Cocktails: You can tell that a restaurant is going to be a bit posh when the coat check attendant nips out from behind the counter with a coathanger to grab your jacket. Thankfully the Oxo Tower restaurant was on the relaxed side of posh, although I wasn't convinced that my attempt at "smart casual" had quite cut the mustard with the Friday evening clientèle. I hovered self-consciously near the private bar, unable to sit down because the nearby seating was clogged by little black dresses and their gentlemen partners. As I scanned the drinks menu I could sense that my presence was obstructing the passing table staff, but they all smiled with good grace as they scuttled by. What to have? I suspected that this was not an appropriate time to request a bottle of Becks, so turned instead to the list of cocktails and attempted to select something both classy and classic. A dash of rum in a reservoir of icy fruit juice sufficed. As I raised my glass in celebratory toast, at least one pound's worth of alcoholic mixture spilled over the rim and formed a embarrassing puddle on the floor. I was somewhat relieved when the waiter announced that our table was ready, and offered to carry our drinks for us on his tray.
Starters: We were led through the restaurant between tightly packed tables filled with impeccable couples. Our designated table was some way back from the window, with a better view of the fire escape than of riverside nighttime London. I viewed the menu with a mixture of excitement and trepidation. I'm a picky eater, and these haute cuisine a la carte menus usually combine several scrumptious-sounding ingredients with at least one thing I detest. Sure enough, the list of starters proved disappointingly tainted. That looks lovely... ah, no, pesto. How about this... hmm, no, pickled prunes. Neither did this seem the ideal time to risk cuttlefish minestrone, nor crab salad, nor king scallops. It soon became clear that the only starter option I would safely stomach was the "ballotine of foie gras". I decided that my conscience would allow me to eat it, just this once, in order to find out what all the luxury fuss was about. My force-fed liver arrived in a medallion-shaped dollop at one end of a smart rectangular plate. I watched others carefully to confirm that the appropriate method of consumption involved cutting a slice of reassembled offal and smearing it on bread. It was, incidentally, damned gorgeous bread - a mushroom and tarragon brioche whose consistency reminded me of the very finest Chelsea bun. As for the foie gras, I was underwhelmed by its unexpectedly bland tastelessness, which was presumably why I'd been given a goblet of plum chutney to tart it up. All of this was accompanied by a challenging glass of smoky South African red, brought to the table by a cheerily obsequious sommelier. I never saw quite how much the bottle cost but I suspect that, even by this early stage in the evening, my allocated portion of food and drink had already cost the best part of forty quid.

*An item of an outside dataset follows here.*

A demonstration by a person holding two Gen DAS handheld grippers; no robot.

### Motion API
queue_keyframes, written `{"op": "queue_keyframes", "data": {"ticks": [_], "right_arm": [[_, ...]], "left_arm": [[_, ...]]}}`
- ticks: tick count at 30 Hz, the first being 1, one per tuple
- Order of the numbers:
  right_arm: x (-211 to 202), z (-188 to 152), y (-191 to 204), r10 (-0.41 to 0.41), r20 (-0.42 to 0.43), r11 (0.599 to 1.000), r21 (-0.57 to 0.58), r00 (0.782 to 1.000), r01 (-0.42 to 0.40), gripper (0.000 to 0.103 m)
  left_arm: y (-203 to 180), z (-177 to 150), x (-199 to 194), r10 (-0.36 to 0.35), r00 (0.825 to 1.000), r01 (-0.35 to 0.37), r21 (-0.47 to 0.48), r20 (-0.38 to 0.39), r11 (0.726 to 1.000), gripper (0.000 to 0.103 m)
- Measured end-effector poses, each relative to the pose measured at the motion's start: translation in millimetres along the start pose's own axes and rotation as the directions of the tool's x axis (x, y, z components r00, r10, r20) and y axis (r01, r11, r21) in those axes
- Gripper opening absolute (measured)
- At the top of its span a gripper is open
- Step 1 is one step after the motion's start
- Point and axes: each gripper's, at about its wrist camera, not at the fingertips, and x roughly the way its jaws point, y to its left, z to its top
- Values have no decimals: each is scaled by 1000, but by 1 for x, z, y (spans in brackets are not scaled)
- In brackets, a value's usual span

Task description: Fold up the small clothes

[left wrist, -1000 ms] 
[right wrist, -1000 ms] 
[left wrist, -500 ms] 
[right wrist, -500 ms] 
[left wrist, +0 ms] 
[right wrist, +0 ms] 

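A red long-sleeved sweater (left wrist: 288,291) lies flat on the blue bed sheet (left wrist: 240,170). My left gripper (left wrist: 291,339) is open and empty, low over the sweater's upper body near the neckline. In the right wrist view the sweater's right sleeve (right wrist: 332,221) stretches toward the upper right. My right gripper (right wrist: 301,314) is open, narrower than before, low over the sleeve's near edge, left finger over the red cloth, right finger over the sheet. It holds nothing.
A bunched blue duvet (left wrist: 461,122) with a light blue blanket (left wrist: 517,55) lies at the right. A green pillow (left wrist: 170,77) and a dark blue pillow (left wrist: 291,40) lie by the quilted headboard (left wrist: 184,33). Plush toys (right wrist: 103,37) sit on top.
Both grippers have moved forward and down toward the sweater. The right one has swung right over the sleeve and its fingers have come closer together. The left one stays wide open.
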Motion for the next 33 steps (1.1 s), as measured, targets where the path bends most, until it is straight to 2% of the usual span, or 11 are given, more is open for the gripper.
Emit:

Main course: Table cleared (and crumbs quietly brushed onto the floor), we awaited the arrival of our next food parcel. The atmosphere on the eighth floor was convivial, with those at nearby tables seemingly rather more West End than City. I tried not to wreck the elevated penthouse feel by looking upward through white slats into the rooftop air conditioning. Eventually our next platters arrived. I watched with mild jealousy as BestMate's suckling pig was carved at the table, although it's probably a good thing that my arteries were spared its fatty slices. Instead I was presented with yet another conscientiously objectionable foodstuff - a sirloin of veal (sorry, it was that or the salmon, and I'd overdosed on salmon already this week at home). This was accompanied by a "five pepper crust", essentially a broad swirl of saucy peppercorns, and a tear-shaped splodge of parsnip and apple purée. Not a combination I shall ever eat again, but the veal was unexpectedly delicate and tender, and the peppercorns made a very welcome change to the usual steamed veg that lesser restaurants serve. However I had perhaps goofed by failing to order any side dishes (at three or four quid a time, I'd thought best not), so my meaty course lacked anything green, or spudlike, or even healthy. Damned tasty, though.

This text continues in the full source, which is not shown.